We're Not In Kansas Anymore

“Toto, I have a feeling we’re not in Kansas anymore.” That’s what Dorothy says after a tornado rips her away from home and drops her in Oz.

Her statement seems to me to be a fitting description of where we are. Beginning in March 2020, at least here in Georgia, the tornado of COVID-19 has blown us into a strange and frightening land.

Unlike Dorothy, however, we have faced not just one tornado, but several as COVID-19 surges again and again. Moreover, a tornado of staff transitions has blown through our church.

We may therefore wonder, like Dorothy, if there is a way to get back home. Like the tin man, scarecrow, and lion she later meets, we may wonder if we have the heart, brains, or courage to go on.

Fortunately, the story of Dorothy and the others does not end there. Despite their doubts and insecurities, Dorothy and her newfound friends make their way together to the Emerald City in search of what they want.

Along the way, they face many obstacles: spells set out by the wicked witch of the west, flying monkeys, and finally a blustering bully of a wizard, who in the end turns out to be a fraud hiding behind a curtain.

By facing up to the challenges that confronted them, they find what they are looking for: brains, hearts, courage, and a way home.

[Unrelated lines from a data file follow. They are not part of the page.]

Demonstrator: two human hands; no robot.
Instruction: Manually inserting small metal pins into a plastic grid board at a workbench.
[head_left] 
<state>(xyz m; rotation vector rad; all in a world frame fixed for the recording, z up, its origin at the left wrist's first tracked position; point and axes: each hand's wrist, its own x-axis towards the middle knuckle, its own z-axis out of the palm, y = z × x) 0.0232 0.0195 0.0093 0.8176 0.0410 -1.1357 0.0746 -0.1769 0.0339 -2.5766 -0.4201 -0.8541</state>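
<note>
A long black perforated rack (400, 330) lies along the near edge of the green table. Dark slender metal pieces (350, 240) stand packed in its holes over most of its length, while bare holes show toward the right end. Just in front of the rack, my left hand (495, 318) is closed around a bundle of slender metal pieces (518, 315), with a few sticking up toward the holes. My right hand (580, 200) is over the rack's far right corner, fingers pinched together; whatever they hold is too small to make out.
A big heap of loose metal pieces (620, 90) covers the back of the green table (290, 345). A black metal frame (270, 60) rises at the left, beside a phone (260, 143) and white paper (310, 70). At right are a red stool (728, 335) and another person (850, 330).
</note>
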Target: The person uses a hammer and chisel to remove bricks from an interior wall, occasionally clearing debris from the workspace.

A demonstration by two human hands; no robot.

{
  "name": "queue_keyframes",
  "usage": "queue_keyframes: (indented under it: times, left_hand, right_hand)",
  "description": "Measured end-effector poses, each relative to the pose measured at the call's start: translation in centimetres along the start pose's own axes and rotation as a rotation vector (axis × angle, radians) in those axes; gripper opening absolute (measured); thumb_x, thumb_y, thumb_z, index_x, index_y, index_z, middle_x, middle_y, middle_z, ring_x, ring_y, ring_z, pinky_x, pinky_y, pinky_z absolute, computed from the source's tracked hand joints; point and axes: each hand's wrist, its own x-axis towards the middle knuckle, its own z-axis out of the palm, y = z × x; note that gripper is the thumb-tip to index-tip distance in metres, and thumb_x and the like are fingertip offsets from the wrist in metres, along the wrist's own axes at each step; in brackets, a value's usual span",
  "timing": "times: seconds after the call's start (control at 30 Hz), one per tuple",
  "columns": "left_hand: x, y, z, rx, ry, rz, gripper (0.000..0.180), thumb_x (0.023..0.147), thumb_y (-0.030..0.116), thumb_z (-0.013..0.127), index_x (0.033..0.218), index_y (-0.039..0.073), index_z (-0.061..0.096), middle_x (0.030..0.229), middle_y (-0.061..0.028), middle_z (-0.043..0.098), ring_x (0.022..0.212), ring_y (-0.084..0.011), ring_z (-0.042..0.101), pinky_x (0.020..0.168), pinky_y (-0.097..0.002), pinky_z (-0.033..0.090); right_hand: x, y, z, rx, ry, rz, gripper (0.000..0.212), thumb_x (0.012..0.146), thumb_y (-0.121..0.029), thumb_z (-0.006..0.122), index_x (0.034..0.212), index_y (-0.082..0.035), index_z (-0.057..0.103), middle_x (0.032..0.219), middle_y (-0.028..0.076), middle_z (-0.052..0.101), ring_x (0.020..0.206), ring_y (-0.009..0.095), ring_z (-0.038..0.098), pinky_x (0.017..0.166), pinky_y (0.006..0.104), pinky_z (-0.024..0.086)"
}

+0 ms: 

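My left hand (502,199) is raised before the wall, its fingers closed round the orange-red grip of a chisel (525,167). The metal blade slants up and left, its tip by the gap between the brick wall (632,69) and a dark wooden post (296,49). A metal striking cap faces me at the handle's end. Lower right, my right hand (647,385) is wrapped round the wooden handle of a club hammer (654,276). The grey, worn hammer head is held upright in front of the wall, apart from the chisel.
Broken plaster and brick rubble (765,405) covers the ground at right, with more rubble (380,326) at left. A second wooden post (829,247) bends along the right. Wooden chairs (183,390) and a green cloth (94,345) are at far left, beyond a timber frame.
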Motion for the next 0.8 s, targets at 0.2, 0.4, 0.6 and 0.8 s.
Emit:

Indeed, they discover that what they were looking for was something they already had within them.

So it is with us. We are in Oz, as a nation and as a church. To become the best that we have it within ourselves to be and to do, we must not shrink back from, but instead honestly face the challenges ahead of us. That is how we will develop heart, brains, courage--and ultimately find our way to whatever home will be.

As inspiring as Dorothy’s story can be, we need to remember as a church that we have another. That story tells us that there is more going on than what we already have inside us. As the apostle Paul reminds the Philippians in the midst of their own fear and trembling, it is “God who is at work in you, enabling you both to will and to work for his good pleasure.”

So then, let us not fear, but instead face the whirlwinds, trusting in and enabled by God to find the heart, brains, and courage for the living of these days.